"Time doesn't always mend a broken heart."

Tuesday, December 20, 2005

When I was young the fairy tales sounded so good..

Now that I am older I understand what fairy tales mean... those dreams that fill your head as you listen to the stories with happy endings.. they are just that, 'tales.'

There is no knight in shining armor, happy endings are a fleeting moment, and you cannot always be what it is you want to be. These are just stories...

It will always rain more than the sun shines...

...but isn't that why we learn to appreciate the sun?

I've learned to appreciate the sun even when it doesn't shine. I've also learned to appreciate the pain that life brings, because it makes every moment of happiness - no matter how fleeting - just that much more special.
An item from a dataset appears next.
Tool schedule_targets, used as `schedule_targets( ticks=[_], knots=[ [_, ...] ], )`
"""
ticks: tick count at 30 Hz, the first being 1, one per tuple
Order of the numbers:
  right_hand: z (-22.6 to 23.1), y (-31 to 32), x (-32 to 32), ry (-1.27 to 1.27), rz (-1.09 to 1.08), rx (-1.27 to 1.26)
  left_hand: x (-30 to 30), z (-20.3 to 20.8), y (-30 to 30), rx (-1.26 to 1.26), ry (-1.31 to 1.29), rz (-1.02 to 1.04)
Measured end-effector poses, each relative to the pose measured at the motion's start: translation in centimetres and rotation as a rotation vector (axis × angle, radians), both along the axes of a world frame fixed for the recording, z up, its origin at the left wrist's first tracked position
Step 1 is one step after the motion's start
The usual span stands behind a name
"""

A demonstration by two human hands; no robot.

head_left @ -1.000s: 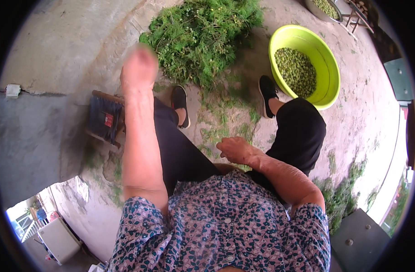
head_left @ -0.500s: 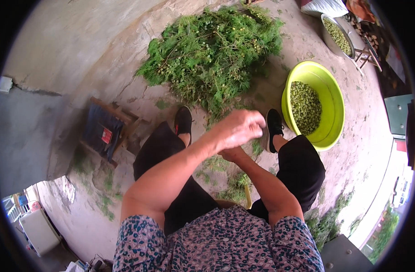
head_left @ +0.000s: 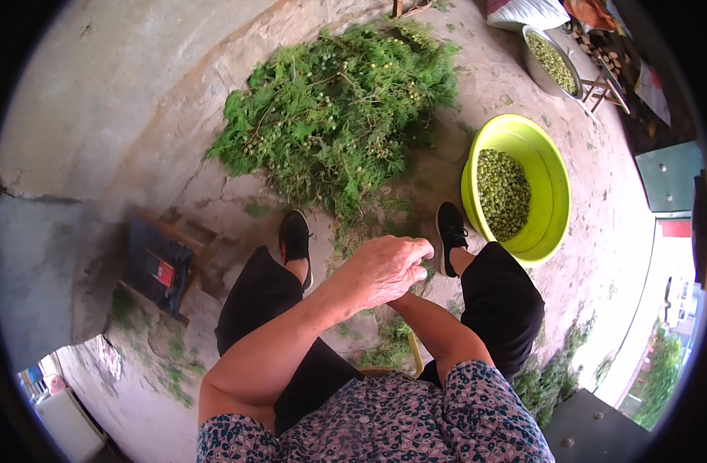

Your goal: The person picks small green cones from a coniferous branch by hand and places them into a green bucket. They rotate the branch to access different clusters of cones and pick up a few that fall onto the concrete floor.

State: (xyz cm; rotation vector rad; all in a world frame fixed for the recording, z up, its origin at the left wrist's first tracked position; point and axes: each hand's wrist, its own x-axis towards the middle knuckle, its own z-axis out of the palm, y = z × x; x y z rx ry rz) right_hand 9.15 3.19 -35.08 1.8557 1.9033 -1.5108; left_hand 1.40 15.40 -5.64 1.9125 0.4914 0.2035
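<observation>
My left hand (head_left: 380, 270) reaches across in front of me with its fingers curled closed. Whatever it may hold cannot be made out. Beneath it is my right hand (head_left: 402, 299), of which only the wrist side shows; its fingers are hidden. Both hands are held together above the ground between my black shoes. Just beyond my feet lies a heap of green conifer branches (head_left: 323, 116) with small pale green cones on them. Right of my right shoe stands a yellow-green plastic basin (head_left: 550, 197), partly filled with small green cones (head_left: 502, 193).
At the far right, a metal bowl (head_left: 532, 68) of similar cones rests on a small stool (head_left: 604, 92), near a white sack (head_left: 527, 14). A low wooden stool with dark cloth (head_left: 149, 258) stands to my left by the wall. Green scraps litter the floor (head_left: 600, 239).
The view has shifted, so the heap and basin sit lower and further left. My hands have drawn slightly nearer my body, the left still over the right.
</observation>
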Motion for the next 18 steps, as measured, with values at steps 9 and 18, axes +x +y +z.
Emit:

I've learned to accept myself, my defects, and to love myself for who I am - regardless of what others may say about me.

In the end, the only thing we have is ourselves. There is nothing more important than what is in your heart - everything else will come and go -- but what is inside of you will last throughout eternity.

I've read through many of my posts here. At my excitement at meeting different people and my sorrow when those people did not turn out as expected. I am starting to learn to embrace the emptiness and loneliness of this journey. To understand each person brings with them a lesson, be it good or bad, and that those moments hold the prospect for happiness tomorrow.

My experiences with ThunderCat turned out to be one of those lessons. I thought I was a friend, I thought this person had an interest in me (they were the ones that portrayed it that way) ... and even when I learned they didn't -- I was happy with the friendship and therefore, I continued to give.

Now I know that I was convienence, I was an ATM Machine, I was anything but a friend.

One more person to vote off the Island, I guess. ;)

Am I hurt? No...

Angry? Not anymore...

Disappointed? I've let that go....

This journey is a mystery and I love that mystery. I love the challenges, the chaos, the laughter and the tears that it brings. I hold fast to the fact that God gives me these hurdles and each of them has a necessary place in my life. They are all blessings, even if the blessing is disquised.

So the next time my sun is clouded over and the rain begins to fall - I will outstretch my hands and tilt my head back to take the rain in. To feel it fall against my body and to taste it, because the sun will shine again.

1 comment:

  1. Well you are the voice of enlightenment. Of course, I judge people in my own ways and to my own standards, but I don't push anyone away that I can honestly say fits into my long term goals. Otherwise, I'd be settling for something I know isn't true to what I want.

    Now had you read a little deeper into the post - it was anything but a 'bitch' session - it was an acknowledgemet, an understanding, and an appreciation for things even when they could be better.